§ YOUR GOAL:
Copy the data exactly. Images are the one exception.

§ SOURCE MATERIAL:
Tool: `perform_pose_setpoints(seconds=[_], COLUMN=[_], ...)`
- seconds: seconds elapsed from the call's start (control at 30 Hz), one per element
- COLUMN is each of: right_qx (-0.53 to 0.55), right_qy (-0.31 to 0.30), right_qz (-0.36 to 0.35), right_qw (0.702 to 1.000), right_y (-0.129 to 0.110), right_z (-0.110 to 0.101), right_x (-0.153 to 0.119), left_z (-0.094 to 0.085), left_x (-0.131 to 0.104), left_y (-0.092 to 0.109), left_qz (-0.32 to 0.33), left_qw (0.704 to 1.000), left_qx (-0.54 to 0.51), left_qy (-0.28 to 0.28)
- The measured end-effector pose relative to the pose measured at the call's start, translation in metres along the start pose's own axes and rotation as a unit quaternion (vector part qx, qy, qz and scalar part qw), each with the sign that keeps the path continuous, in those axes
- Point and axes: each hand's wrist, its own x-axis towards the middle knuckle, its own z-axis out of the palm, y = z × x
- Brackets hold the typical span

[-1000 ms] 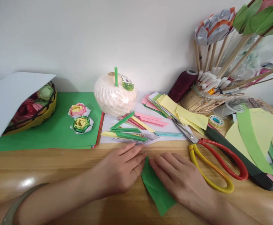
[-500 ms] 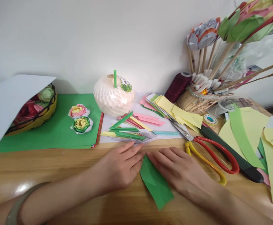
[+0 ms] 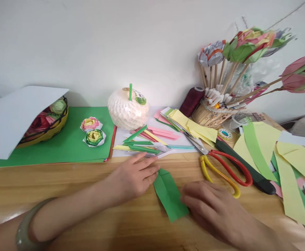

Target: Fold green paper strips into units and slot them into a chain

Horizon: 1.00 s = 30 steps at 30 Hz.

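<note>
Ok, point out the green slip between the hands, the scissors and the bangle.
Green slip (image 3: pixel 170 196), head view: middle of its upper face.
Scissors (image 3: pixel 215 153), head view: red handle, near the pivot.
Bangle (image 3: pixel 23 227), head view: outer face of the band.

At the lower center of the frame, I had the left hand (image 3: pixel 135 176) with its fingers stretched out, tips at the upper left edge of a creased green paper (image 3: pixel 169 195) on the tabletop (image 3: pixel 89 212). The right hand (image 3: pixel 215 211) looked curled and blurred by the paper's right edge; I could not tell whether they touched. I saw scissors (image 3: pixel 203 150) right of center, folded paper strips (image 3: pixel 143 149) mid-frame, and paper flowers (image 3: pixel 249 45) on sticks (image 3: pixel 229 77) at the upper right.
</note>
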Motion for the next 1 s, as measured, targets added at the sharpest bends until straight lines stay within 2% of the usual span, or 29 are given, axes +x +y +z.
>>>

§ YOUR SOLUTION:
Tool: `perform_pose_setpoints(seconds=[_], COLUMN=[_], ...)`
- seconds: seconds elapsed from the call's start (control at 30 Hz), one per element
- COLUMN is each of: right_qx (-0.53 to 0.55), right_qy (-0.31 to 0.30), right_qz (-0.36 to 0.35), right_qw (0.702 to 1.000), right_y (-0.129 to 0.110), right_z (-0.110 to 0.101), right_x (-0.153 to 0.119), left_z (-0.094 to 0.085), left_x (-0.131 to 0.104), left_y (-0.092 to 0.109), left_qz (-0.32 to 0.33), left_qw (0.704 to 1.000), left_qx (-0.54 to 0.51), left_qy (-0.28 to 0.28)
- The measured end-effector pose relative to the pose measured at the call's start, translation in metres along the start pose's own axes and rotation as a unit quaternion (vector part qx, qy, qz and scalar part qw), each with the sign that keeps the path continuous, in those axes
- Point and axes: each hand's wrist, its own x-axis towards the middle knuckle, its own z-axis out of the palm, y = z × x
- Brackets hold the typical span

[-1000 ms] 
[-500 ms] 
[+0 ms] 

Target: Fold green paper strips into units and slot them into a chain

Horizon: 1.00 s = 30 steps at 30 Hz.

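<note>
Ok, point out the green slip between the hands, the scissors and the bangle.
Green slip (image 3: pixel 170 196), head view: middle of its upper face.
Scissors (image 3: pixel 215 153), head view: red handle, near the pivot.
Bangle (image 3: pixel 23 227), head view: outer face of the band.

At the lower center of the frame, I had the left hand (image 3: pixel 135 176) with its fingers stretched out, tips at the upper left edge of a creased green paper (image 3: pixel 169 195) on the tabletop (image 3: pixel 89 212). The right hand (image 3: pixel 215 211) looked curled and blurred by the paper's right edge; I could not tell whether they touched. I saw scissors (image 3: pixel 203 150) right of center, folded paper strips (image 3: pixel 143 149) mid-frame, and paper flowers (image 3: pixel 249 45) on sticks (image 3: pixel 229 77) at the upper right.
</note>
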Motion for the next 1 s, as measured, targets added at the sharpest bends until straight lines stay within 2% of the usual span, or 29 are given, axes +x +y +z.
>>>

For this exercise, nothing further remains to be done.